Any help would be very welcome.  Thanks


----------



## marmalady (Jan 18, 2006)

Keeping the yogurt maker going longer isn't going to increase your yield.  

Have you used the yogurt maker before, to make 'regular' yogurt?  If so, what's your yield been on that?

Are you sure the Greek yogurt you're using as a starter has all the enzymes/bacteria in it to start and keep the culture going?

And lastly, you're never going to get 'real' Greek yogurt unless you import the milk you're using from Greece!


----------



## cara (Jan 18, 2006)

I think your milk is too hot.
the bacteria work best at body temperature and if you just can hold your finger for ten sec that seems to be too much for me.

edit: you could try to add some sugar to the yoghurt.. probably there is not enough "food" for the bacteria...


----------



## nutthick (Jan 18, 2006)

The yoghurt I've made in the past has always been on the runny side, lots of yellow fluid on the top when it comes out of the maker.  I've tried different types of yoghurt for my enzyme starter, but I don't see any difference.  As far as I can tell my recipe is the same as for normal yoghurt, I just strain it at the end.  In my first attempts, I didn't even heat the milk, but the results were just as bad.  I'll try cooler milk.

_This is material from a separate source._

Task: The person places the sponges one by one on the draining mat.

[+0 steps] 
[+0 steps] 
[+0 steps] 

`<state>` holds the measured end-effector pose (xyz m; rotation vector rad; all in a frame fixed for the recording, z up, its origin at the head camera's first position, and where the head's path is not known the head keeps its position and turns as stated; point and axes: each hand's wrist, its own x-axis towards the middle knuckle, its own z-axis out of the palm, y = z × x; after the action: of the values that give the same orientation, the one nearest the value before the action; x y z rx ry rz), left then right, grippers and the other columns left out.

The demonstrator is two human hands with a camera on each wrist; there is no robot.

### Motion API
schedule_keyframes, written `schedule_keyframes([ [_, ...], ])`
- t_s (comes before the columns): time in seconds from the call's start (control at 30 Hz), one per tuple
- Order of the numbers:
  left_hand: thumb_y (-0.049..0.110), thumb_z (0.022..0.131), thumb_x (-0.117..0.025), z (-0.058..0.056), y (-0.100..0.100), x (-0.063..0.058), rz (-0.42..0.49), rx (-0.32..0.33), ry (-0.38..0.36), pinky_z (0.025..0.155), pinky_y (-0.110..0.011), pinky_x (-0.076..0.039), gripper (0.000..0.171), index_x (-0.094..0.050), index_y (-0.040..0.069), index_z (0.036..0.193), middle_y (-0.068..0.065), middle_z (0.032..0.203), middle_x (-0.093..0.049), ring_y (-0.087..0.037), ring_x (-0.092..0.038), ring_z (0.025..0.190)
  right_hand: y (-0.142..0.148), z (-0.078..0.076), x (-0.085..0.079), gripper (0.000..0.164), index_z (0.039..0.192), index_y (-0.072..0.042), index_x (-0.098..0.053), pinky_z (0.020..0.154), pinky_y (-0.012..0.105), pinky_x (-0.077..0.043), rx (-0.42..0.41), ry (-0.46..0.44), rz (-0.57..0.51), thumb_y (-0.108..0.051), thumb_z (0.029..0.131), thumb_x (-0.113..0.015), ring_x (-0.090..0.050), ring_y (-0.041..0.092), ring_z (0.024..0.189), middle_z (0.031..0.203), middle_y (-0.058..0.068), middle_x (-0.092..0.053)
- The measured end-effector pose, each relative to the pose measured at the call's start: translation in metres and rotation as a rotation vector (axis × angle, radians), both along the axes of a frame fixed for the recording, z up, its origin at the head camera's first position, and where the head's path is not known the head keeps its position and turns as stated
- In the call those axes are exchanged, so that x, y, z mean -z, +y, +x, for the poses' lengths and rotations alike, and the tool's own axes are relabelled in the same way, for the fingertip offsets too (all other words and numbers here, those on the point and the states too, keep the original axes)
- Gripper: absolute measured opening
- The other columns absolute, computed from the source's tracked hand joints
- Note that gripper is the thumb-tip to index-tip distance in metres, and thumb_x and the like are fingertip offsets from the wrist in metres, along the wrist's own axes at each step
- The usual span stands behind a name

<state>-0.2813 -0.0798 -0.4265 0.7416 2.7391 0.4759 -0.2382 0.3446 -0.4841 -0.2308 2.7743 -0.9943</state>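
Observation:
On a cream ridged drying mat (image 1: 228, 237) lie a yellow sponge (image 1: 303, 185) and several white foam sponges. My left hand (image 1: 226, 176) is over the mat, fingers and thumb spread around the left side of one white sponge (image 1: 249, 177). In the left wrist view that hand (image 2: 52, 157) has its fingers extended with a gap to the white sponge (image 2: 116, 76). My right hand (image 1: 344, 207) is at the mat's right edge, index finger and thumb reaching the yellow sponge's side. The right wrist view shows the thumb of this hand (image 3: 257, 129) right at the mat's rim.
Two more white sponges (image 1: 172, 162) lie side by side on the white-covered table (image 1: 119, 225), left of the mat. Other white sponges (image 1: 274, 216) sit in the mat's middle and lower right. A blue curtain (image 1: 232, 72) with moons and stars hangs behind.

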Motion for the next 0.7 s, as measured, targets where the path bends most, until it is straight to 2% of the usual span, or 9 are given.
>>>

What sort of consistency do you get out of the maker?  Is it quite thick?


----------



## Yakuta (Jan 18, 2006)

I have made yogurt at home for years without any problems.  Here is how I do it and it comes out perfect everytime. 

First use whole milk not skim (could be the first problem).  There is a difference in the end result if you use anything but whole.  More fat means more creamier end result. Also buy the smallest  yogurt can you find.  Leave it on the counter so it is at room temperature

First step is to boil milk (1/2 a gallon or a little more)
Once the milk comes to a full boil (watch it closely) shut the stove
Let it cool until it's room temperature (finger test should be lukewarm not cold)

In a bowl add the room temperature yogurt and stir in some room temperature milk so that it's nice and soft and mixed.  Now stir that slowly into the rest of the room temperature milk. 

Now the other key is to place this in the warmest place in your house.  Ovens are good. 

I live in the midwest where it is cold for a long part of the year.  What I do is when the milk is boiled and cooling.  I turn on my oven to the lowest setting (180) and then once it reaches that temperature I shut it off. 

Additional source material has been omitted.